§ Task objective
Among the entries, find the lines with the string "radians" and report them.

§ Records contained in a dataset
┌──

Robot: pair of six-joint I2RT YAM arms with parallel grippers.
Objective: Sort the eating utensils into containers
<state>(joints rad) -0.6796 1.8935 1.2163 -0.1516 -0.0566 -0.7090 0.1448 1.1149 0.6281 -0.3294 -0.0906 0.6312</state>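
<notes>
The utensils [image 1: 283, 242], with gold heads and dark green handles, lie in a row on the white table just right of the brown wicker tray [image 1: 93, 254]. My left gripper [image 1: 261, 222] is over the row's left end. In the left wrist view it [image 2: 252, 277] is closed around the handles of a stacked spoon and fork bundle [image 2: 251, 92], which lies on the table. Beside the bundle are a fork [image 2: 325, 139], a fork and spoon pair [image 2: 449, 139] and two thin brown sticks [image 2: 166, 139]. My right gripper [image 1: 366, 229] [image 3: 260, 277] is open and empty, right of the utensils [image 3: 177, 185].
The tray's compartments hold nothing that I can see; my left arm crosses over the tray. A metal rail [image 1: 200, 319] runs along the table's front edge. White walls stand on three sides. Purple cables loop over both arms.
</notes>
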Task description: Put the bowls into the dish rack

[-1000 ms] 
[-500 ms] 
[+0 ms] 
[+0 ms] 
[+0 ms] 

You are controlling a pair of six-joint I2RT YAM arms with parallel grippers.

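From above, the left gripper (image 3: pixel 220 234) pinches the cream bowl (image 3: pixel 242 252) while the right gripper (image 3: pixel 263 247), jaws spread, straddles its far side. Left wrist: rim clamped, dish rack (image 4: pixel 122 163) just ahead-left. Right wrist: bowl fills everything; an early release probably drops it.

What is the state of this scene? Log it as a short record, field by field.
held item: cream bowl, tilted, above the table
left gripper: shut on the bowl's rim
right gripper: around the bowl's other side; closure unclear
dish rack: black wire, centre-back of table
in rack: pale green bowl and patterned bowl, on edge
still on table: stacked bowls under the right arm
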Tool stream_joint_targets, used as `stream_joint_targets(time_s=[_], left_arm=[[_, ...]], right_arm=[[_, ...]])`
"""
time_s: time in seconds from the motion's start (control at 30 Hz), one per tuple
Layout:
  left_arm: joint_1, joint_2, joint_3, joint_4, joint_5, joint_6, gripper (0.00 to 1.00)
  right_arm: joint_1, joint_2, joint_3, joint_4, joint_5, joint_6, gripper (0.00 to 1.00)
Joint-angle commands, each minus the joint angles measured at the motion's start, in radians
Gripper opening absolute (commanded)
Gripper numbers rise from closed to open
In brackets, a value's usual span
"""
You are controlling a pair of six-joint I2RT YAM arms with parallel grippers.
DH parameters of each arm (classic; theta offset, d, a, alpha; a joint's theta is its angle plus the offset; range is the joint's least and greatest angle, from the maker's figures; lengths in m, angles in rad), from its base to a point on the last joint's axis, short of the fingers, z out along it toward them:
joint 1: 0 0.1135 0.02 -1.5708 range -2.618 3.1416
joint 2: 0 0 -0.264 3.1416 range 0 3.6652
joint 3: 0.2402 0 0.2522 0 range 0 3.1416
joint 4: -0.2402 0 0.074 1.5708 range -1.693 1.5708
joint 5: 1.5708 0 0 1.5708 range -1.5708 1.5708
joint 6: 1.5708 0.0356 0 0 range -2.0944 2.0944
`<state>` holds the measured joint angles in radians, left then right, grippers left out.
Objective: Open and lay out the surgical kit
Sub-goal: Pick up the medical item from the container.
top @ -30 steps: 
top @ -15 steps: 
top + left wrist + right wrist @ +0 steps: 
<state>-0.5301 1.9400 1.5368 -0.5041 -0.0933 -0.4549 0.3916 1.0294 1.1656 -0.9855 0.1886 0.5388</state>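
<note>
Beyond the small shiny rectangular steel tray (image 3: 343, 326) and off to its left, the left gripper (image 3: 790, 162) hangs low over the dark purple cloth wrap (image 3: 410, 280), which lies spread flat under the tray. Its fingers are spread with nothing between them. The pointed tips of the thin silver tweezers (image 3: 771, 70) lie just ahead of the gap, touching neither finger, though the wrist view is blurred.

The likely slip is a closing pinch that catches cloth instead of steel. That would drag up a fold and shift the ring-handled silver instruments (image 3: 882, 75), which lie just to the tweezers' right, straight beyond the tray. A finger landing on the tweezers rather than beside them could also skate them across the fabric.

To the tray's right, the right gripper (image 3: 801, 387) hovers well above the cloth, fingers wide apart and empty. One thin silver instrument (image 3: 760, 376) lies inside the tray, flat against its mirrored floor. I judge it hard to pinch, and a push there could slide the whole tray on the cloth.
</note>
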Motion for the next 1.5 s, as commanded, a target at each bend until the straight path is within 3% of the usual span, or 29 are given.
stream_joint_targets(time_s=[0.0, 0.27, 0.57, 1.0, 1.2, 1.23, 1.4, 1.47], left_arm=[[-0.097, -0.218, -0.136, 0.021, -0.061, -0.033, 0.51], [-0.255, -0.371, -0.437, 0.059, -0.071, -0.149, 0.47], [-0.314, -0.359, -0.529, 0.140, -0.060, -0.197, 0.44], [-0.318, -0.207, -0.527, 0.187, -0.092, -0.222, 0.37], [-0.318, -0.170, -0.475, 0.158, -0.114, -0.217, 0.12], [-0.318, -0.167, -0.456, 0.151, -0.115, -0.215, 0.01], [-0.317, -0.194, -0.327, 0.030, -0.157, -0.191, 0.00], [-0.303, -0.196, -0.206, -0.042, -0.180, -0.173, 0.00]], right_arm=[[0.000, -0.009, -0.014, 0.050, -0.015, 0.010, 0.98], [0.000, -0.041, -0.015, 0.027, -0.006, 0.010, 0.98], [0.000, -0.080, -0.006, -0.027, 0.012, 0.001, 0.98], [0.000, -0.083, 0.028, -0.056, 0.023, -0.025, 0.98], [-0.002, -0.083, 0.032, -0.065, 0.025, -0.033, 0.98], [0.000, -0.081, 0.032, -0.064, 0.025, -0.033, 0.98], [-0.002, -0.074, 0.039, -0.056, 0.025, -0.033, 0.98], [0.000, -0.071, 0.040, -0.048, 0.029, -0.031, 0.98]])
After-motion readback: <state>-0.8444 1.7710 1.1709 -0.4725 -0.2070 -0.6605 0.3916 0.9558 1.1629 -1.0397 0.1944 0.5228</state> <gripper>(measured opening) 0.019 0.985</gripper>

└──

§ Worked solution
Joint-angle commands, each minus the joint angles measured at the motion's start, in radians
`<state>` holds the measured joint angles in radians, left then right, grippers left out.

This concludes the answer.